Add rewrite for matmul when only one of the inputs has batched dimensions

This rewrites replaces a batched matmul by a core matmul by raveling the batched dimensions of the batched input, doing a 2D matmul and then unravelling the batched dimensions of the output. This sidesteps the Blockwise Dot operation and allows specialization into BLAS routines. The idea was taken from these two discussions: https://github.com/numpy/numpy/issues/7569 https://github.com/numpy/numpy/issues/8957

Add rewrite for matmul when only one of the inputs has batched dimensions
c52154d3 · Ricardo Vieira · Ricardo Vieira · 0fc2cd8e · c52154d3 · c52154d3
--- a/pytensor/tensor/rewriting/math.py
+++ b/pytensor/tensor/rewriting/math.py
@@ -31,11 +31,13 @@ from pytensor.tensor.basic import (
    constant,
    extract_constant,
    get_underlying_scalar_constant_value,
+    moveaxis,
    ones_like,
    register_infer_shape,
    switch,
    zeros_like,
 )
+from pytensor.tensor.blockwise import Blockwise
 from pytensor.tensor.elemwise import CAReduce, DimShuffle, Elemwise
 from pytensor.tensor.exceptions import NotScalarConstantError
 from pytensor.tensor.extra_ops import broadcast_arrays
@@ -217,6 +219,57 @@ def local_lift_transpose_through_dot(fgraph, node):
        return ret
+@register_stabilize
+@register_specialize
+@node_rewriter(tracks=[Blockwise])
+def local_batched_matmul_to_core_matmul(fgraph, node):
+    """Rewrite matmul where only one of the inputs has batch dimensions to a reshaped core matmul.

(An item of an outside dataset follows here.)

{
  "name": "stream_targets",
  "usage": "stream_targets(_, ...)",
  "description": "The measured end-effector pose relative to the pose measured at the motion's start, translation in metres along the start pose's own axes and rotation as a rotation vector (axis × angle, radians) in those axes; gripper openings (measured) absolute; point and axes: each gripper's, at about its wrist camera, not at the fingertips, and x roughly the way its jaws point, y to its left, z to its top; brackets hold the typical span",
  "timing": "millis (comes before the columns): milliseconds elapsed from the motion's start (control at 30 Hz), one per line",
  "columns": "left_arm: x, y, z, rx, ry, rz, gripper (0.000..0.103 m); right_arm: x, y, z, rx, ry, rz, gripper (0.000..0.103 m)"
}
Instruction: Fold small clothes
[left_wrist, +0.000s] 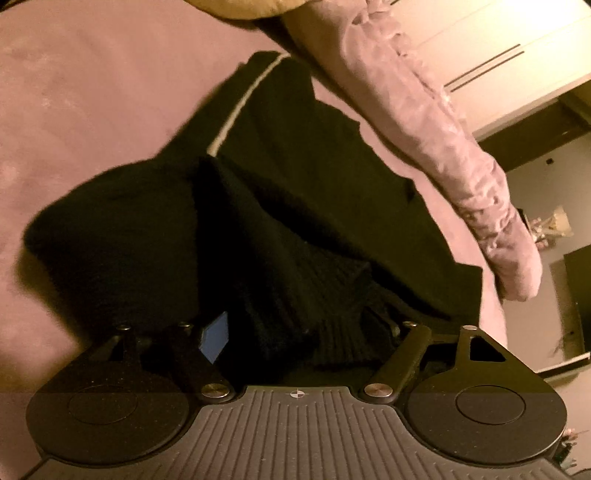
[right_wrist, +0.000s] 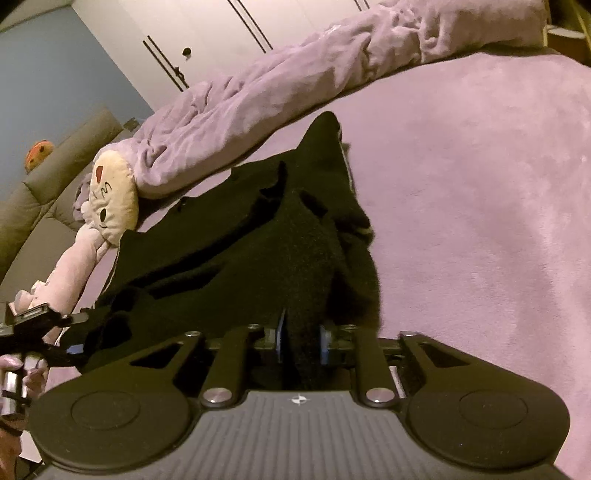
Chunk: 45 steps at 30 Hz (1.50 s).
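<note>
1. a black garment (left_wrist: 295, 192) lies spread on a pink plush bed cover (left_wrist: 92, 92), with a pale stripe (left_wrist: 236, 107) running along one dark panel.
2. in the left wrist view the left gripper (left_wrist: 295, 332) has a ribbed black edge of the garment bunched between its fingers; one blue pad (left_wrist: 214, 341) shows on the left side, the other is hidden behind cloth, so how tightly it grips cannot be told.
3. in the right wrist view the right gripper (right_wrist: 300, 341) is closed down to a narrow gap on a fold of the same black garment (right_wrist: 240, 243), the cloth pinched between its two blue pads (right_wrist: 324, 345).
4. the left gripper (right_wrist: 59, 332) also appears at the left edge of the right wrist view, touching the garment's near-left edge, with a hand (right_wrist: 18, 373) around its handle.
5. a rolled lilac blanket (right_wrist: 295, 77) lies along the far side of the garment, and a plush toy (right_wrist: 110, 195) with a cream face rests at its end.
6. white wardrobe doors (right_wrist: 207, 33) stand behind the bed.
</note>
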Motion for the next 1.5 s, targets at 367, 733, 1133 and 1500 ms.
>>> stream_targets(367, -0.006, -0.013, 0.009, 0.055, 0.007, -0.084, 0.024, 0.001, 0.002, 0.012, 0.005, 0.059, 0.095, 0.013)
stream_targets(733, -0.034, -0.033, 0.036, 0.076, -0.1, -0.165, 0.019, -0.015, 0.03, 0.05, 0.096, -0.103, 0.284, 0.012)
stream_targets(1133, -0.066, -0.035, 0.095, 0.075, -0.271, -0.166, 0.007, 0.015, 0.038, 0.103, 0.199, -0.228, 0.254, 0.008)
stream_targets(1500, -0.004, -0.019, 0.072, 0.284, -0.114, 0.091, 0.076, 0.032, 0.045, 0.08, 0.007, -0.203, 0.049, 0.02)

+    Example, if x has batch dimensions, but y not:
+    x @ y -> (x.reshape(-1, x.shape[-1]) @ y).reshape(*x.shape[:-1], y.shape[-1])
+    It also works when y has batch dimensions, but x not.
+    """
+    # Check whether we have a matmul operation in this node
+    if not (
+        isinstance(node.op.core_op, Dot)

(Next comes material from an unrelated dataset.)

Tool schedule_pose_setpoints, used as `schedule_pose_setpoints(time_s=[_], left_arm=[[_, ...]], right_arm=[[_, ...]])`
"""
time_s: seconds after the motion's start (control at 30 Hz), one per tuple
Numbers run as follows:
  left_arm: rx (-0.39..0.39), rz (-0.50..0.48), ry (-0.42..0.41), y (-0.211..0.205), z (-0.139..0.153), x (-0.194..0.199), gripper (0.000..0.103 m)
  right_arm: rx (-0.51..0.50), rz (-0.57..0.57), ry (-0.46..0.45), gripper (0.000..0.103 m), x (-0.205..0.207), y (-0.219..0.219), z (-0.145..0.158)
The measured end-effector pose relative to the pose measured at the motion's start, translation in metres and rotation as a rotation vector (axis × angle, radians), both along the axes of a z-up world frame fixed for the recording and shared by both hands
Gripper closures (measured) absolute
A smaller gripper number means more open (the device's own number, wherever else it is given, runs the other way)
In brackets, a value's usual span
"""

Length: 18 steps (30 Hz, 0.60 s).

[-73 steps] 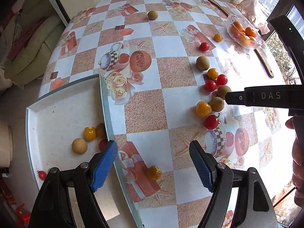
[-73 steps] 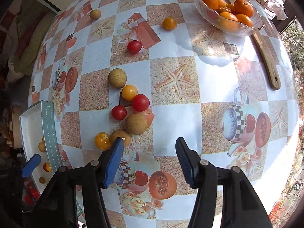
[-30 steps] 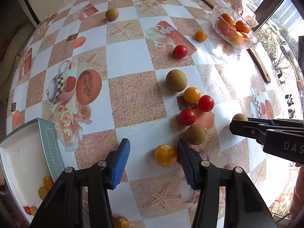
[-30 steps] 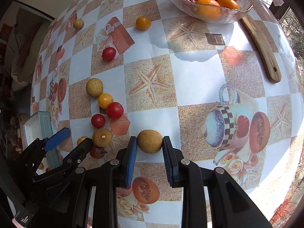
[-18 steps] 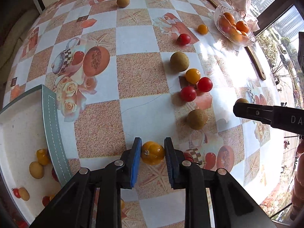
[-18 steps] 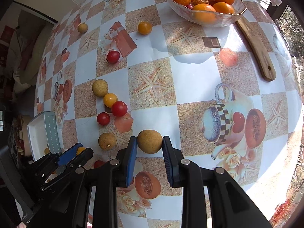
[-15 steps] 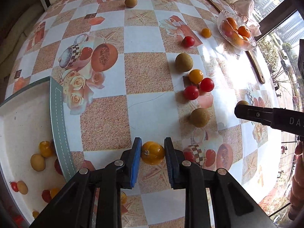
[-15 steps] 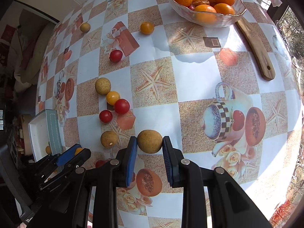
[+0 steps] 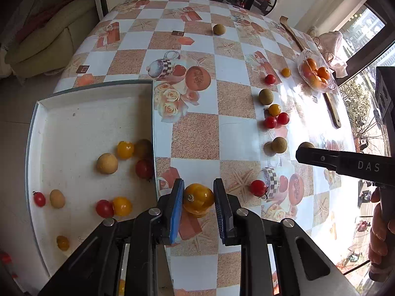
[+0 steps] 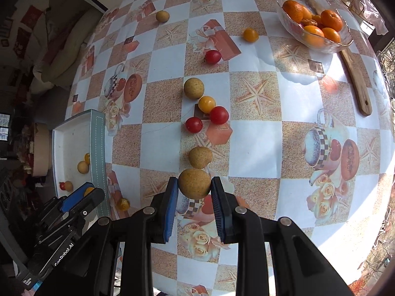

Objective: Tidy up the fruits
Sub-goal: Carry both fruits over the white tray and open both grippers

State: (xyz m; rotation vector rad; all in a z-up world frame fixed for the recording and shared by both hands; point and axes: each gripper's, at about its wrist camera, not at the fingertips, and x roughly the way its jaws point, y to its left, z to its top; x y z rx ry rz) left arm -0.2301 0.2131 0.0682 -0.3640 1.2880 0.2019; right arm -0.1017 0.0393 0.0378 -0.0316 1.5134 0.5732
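The left tool [image 9: 198, 203] pinches a yellow tomato [image 9: 198, 199] whose underside and flanks are covered by the blue pads. The right tool [image 10: 194, 193] likewise hides the sides of a tan round fruit [image 10: 194, 183]; in the left view only the top of that fruit peeks over the tool's dark arm. The white tray [image 9: 74, 103] has its near corner hidden behind the left tool's body, and a small yellow fruit [image 9: 62, 242] there sits in shade, its kind unclear. The hand [image 9: 381, 234] at the right edge is cut off. In the glass bowl [image 10: 318, 45], fruit under the oranges [image 10: 293, 11] cannot be made out.
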Motion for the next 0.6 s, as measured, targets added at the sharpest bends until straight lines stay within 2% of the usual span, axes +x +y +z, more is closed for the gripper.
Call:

+        and len(node.op.inputs_sig[0]) == 2
+        and len(node.op.inputs_sig[1]) == 2
+    ):
+        return None
+    x, y = node.inputs
+    batch_ndim = node.op.batch_ndim(node)
+    # Check if x has batch dimensions, but y not (or only broadcastable dimensions)
+    if any(not b_dim for b_dim in x.type.broadcastable[:-2]) and all(
+        y.type.broadcastable[:-2]
+    ):
+        x_stacked = x.reshape((-1, x.shape[-1]))
+        out_stacked = x_stacked @ y.squeeze(tuple(range(batch_ndim)))
+        out = out_stacked.reshape((*x.shape[:-1], y.shape[-1]))
+        return [out]
+    # Otherwise, check if y has batch dimension, but x not
+    elif any(not b_dim for b_dim in y.type.broadcastable[:-2]) and all(
+        x.type.broadcastable[:-2]
+    ):
+        # For the y batch case we need to first move the batch axes and then reshape
+        # y.shape == (*b, k, n)
+        y_tr = moveaxis(y, -2, 0)  # (k, *b, n)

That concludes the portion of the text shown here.